START Given material

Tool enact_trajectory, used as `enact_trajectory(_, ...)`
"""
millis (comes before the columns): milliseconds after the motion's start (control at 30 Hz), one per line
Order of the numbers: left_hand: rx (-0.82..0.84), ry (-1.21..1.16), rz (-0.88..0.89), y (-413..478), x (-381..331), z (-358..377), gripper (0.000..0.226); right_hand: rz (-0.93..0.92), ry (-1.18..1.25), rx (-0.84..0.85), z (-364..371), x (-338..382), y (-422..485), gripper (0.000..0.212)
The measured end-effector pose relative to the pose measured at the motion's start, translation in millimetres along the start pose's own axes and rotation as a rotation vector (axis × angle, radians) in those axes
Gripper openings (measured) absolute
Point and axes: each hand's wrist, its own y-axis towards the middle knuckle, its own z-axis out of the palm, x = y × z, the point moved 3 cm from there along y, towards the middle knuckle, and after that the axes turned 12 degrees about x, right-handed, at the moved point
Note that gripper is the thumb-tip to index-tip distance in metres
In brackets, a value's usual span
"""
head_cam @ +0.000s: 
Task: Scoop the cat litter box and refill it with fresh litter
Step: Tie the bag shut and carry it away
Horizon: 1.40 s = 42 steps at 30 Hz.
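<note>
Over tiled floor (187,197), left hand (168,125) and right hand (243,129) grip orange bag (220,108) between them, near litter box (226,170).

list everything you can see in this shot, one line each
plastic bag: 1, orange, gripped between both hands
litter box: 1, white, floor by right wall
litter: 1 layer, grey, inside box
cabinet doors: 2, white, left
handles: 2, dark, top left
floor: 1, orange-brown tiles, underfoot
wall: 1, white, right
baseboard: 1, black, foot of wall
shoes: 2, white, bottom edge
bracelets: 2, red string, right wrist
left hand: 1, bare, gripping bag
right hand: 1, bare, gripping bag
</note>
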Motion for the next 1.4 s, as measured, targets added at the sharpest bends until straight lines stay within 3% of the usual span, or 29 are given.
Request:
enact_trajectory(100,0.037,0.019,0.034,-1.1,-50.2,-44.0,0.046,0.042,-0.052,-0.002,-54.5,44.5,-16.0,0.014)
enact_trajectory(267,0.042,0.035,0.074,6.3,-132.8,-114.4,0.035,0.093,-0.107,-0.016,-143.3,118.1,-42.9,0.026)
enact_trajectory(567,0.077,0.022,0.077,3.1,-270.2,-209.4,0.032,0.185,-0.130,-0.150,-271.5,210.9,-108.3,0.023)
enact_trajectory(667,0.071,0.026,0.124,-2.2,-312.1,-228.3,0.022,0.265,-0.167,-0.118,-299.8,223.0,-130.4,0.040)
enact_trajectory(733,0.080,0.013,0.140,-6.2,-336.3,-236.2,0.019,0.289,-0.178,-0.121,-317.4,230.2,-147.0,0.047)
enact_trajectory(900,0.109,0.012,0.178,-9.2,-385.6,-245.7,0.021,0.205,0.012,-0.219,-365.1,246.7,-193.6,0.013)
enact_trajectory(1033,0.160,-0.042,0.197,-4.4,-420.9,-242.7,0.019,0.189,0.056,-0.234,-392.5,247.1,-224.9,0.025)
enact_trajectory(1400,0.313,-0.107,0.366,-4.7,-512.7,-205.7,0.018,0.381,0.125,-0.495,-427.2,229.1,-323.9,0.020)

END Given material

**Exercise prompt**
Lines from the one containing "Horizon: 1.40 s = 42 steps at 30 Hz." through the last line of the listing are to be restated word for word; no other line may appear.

**Answer to this problem**
Horizon: 1.40 s = 42 steps at 30 Hz.
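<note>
Over tiled floor (187,197), left hand (168,125) and right hand (243,129) grip orange bag (220,108) between them, near litter box (226,170).

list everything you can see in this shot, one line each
plastic bag: 1, orange, gripped between both hands
litter box: 1, white, floor by right wall
litter: 1 layer, grey, inside box
cabinet doors: 2, white, left
handles: 2, dark, top left
floor: 1, orange-brown tiles, underfoot
wall: 1, white, right
baseboard: 1, black, foot of wall
shoes: 2, white, bottom edge
bracelets: 2, red string, right wrist
left hand: 1, bare, gripping bag
right hand: 1, bare, gripping bag
</note>
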Motion for the next 1.4 s, as measured, targets added at the sharpest bends until straight lines stay within 3% of the usual span, or 29 are given.
Request:
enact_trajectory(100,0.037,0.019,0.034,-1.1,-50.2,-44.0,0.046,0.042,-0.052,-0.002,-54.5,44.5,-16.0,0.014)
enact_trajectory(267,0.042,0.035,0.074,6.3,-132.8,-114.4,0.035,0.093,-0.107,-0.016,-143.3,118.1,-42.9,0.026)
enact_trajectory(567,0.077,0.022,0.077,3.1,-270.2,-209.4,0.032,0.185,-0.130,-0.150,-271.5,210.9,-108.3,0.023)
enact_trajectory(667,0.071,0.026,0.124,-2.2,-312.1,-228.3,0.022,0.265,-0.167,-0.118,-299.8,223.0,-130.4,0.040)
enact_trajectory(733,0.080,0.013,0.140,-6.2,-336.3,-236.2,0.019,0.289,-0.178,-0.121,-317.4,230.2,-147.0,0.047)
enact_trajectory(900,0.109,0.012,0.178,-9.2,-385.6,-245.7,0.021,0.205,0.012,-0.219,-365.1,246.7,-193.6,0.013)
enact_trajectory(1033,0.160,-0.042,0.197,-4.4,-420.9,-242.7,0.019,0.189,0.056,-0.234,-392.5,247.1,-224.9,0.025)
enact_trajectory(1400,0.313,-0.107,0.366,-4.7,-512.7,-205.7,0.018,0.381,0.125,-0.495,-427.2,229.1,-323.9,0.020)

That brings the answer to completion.